By finding the average rate of the specimen surface ion etching (≈0.1 nm/s) and considering the time spent for etching in a cycle of the depth profile (10 s), one may estimate thickness of the removed layer per a cycle as ≈1 nm.

For obtaining the concentration depth profiles, it is also necessary to pay attention to the correct quantitative element analysis. This problem was solved by calibration of the relative sensitivity factors (RSF) on homogeneous samples of the known composition [33]: Si75Ge25 and Si68Ge32. Ge concentration in the said cases under the standard RSF was 19 and 25 at.%, respectively. In the both cases, calibration coefficients close in values were obtained: for the first sample, it is k 1  = 0.76 and for the second one. –k 2 = 0.78, respectively.

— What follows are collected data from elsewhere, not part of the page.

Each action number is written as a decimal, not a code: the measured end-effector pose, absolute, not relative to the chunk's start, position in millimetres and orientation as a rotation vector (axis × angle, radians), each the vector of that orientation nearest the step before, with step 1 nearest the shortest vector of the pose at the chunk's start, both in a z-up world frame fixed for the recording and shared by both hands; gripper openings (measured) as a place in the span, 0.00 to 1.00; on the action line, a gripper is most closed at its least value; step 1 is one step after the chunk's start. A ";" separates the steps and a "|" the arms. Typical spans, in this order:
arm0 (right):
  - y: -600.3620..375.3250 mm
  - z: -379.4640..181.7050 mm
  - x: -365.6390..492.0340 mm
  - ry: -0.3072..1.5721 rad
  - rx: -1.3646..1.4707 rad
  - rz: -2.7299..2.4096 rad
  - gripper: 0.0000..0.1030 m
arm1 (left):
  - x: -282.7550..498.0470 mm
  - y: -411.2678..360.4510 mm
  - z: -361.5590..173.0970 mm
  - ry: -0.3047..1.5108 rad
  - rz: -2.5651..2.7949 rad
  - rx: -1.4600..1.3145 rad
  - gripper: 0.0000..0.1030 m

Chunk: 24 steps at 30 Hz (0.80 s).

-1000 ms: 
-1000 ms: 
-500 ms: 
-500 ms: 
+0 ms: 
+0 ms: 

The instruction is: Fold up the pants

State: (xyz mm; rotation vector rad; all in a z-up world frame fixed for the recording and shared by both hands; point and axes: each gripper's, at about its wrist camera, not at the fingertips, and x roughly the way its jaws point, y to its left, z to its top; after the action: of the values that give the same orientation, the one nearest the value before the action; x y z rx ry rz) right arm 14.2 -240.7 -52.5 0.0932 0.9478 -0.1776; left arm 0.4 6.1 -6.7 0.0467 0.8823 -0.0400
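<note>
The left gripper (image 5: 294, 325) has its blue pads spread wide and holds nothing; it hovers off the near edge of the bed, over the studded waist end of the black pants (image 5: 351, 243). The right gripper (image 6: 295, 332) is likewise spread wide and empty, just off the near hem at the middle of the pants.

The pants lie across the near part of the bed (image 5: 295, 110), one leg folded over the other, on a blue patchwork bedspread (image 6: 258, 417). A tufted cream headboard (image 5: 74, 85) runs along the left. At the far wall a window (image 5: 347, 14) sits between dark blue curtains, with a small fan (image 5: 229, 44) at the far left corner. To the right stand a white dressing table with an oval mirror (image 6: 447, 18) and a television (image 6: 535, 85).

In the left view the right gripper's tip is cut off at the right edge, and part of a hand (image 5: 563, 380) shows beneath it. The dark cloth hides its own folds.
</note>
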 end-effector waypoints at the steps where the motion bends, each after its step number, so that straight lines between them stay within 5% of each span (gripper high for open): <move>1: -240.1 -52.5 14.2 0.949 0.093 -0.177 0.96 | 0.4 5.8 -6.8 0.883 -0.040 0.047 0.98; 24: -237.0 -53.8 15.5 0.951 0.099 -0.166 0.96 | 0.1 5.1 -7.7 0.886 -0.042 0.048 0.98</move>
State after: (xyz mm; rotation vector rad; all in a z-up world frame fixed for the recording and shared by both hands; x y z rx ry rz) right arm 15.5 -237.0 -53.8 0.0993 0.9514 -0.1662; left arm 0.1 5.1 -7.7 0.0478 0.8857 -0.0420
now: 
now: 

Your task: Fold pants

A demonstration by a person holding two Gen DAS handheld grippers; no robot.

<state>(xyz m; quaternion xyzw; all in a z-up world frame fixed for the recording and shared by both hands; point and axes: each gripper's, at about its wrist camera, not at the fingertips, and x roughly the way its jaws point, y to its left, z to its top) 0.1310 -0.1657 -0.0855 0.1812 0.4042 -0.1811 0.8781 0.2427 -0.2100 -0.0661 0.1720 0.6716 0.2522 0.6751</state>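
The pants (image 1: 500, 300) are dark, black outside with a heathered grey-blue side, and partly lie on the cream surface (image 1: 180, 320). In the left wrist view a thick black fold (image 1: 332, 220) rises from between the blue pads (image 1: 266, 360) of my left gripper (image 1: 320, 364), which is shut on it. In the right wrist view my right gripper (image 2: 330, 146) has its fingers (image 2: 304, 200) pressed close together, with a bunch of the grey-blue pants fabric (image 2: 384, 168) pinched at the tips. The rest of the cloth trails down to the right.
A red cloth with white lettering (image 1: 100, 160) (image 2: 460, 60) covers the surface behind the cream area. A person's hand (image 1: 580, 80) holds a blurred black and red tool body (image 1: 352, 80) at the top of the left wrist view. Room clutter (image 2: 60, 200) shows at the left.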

The concentration depth profiles of a single p-cluster and the wetting layer on the surface of the specimen А 2 with the buffer layer Si0.9Ge0.1 10 nm thick was obtained. They are presented in Fig. 4a, b, respectively. Sample A 2 was selected to construct the profiles, because it has a buffer layer of the known geometry and composition. Section of the profile corresponding to the buffer layer can be used to check the accuracy of the composition calculation and determining the rate of ion etching, as well as to identify the effects of ion etching and evaluate depth resolution when profiling.

Fig. 4
figure 4

Concentration depth profiles of a single p-cluster and wetting layer. Concentration depth profiles of a single p-cluster (a) and wetting layer (b) recorded on the surface of specimen А 2 with the buffer layer Si0.9Ge0.1 10 nm thick. The scaled-up beginning part of the Ge wetting layer concentration depth profile is shown at the inset (b)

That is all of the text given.